- Task to complete
Of the lines below, write out exactly those from the line with "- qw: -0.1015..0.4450" through the line with "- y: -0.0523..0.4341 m", both included, and skip the rest.

- The data
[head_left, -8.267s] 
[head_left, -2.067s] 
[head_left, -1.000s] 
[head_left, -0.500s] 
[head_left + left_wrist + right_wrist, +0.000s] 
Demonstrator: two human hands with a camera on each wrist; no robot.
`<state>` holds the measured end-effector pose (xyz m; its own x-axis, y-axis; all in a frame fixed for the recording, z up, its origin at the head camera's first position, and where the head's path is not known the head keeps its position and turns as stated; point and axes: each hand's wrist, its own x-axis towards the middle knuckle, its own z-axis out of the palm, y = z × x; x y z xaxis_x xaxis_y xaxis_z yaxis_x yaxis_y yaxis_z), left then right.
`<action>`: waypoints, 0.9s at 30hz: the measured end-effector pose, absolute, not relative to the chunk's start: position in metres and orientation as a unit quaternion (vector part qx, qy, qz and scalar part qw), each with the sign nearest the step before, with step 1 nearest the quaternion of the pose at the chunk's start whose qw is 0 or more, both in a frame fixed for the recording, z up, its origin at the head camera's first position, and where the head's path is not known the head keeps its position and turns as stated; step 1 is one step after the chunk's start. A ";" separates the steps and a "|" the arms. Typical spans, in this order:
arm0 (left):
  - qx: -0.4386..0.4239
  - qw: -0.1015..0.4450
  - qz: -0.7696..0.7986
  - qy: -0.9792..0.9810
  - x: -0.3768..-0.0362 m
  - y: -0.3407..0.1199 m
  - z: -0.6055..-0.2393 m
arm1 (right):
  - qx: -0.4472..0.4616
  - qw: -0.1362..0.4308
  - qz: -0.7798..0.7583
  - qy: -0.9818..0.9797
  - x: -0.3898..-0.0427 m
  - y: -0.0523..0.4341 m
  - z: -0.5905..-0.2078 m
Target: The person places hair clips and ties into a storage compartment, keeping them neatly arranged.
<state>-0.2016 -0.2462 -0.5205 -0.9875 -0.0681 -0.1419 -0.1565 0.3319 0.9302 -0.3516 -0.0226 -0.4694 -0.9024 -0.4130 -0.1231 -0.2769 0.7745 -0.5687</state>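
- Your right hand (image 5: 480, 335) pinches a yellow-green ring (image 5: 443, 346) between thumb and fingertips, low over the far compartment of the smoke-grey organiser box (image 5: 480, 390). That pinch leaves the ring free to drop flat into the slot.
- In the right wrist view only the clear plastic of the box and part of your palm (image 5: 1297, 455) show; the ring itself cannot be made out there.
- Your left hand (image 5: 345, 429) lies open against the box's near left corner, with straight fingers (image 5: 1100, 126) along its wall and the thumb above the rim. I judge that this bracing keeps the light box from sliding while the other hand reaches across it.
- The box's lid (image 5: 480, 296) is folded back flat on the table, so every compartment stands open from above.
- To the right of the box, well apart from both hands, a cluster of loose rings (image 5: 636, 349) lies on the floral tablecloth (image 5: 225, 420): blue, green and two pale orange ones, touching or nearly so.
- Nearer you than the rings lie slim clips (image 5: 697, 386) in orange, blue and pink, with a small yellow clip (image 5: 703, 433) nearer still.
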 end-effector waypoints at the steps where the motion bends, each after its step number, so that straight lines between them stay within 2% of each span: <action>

- Solution
  - qw: -0.1015..0.4450
  - qz: -0.7696..0.7986
  - qy: -0.9792..0.9810
  - x: -0.3768..-0.0362 m
  - y: -0.3407..0.1199 m
  - z: -0.6055..-0.2393 m
arm1 (right):
  - qx: -0.4472..0.4616
  - qw: -0.1362..0.4308
  - qz: -0.7798..0.7583
  - qy: -0.9818..0.9797
  - x: -0.3898..-0.0427 m
  - y: -0.0523..0.4341 m

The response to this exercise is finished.